Peter Attia on Zone 2 and Zone 5 Training
The overall take away from this article is that you don't need to kill yourself everyday on the bike, treadmill, or weight machines. The correct balance of exercise and physical activity should be slow and easy most of the time and then hard and fast for less of the time. This is how to achieve optimal health, fitness, and longevity benefits.
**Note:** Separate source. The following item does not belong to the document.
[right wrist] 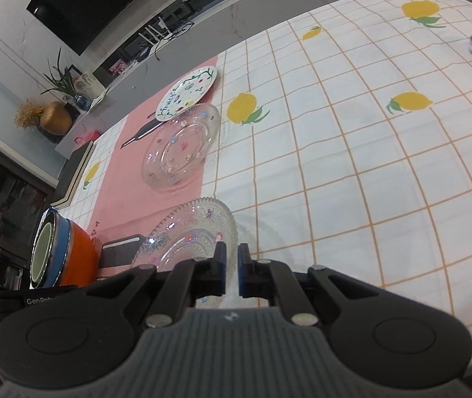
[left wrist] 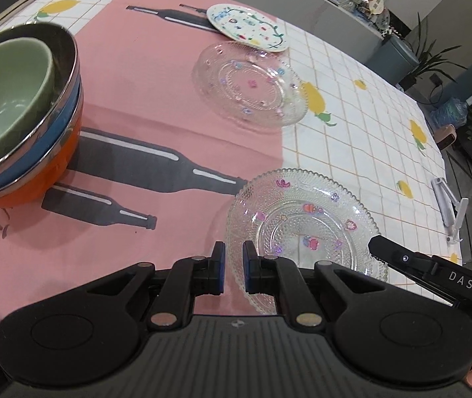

Zone 1 is 50-60% HRM (Heart Rate Max), Zone 2 is 60%-70% HRM, and Zone 5 is 90-100% HRM. You don't have to use a lactate meter to know you are doing Zone 2, a simple heart rate monitor or subjective check-in to your effort expenditure is plenty; the point is to go hard enough to where you feel like you need to increase breathing but not feel terrible burn or no burn at all; a pace you can sustain for a few hours, but with some effort. As for zone 5 training, don't worry about spending hours in this zone, more like seconds. The key is to push yourself hard every now and then, preferably keep these hard pushes under 1 minute with plenty of recovery time in-between; sprinting or some really hard exercise type either on land, bike, or in the water is what you are looking for here.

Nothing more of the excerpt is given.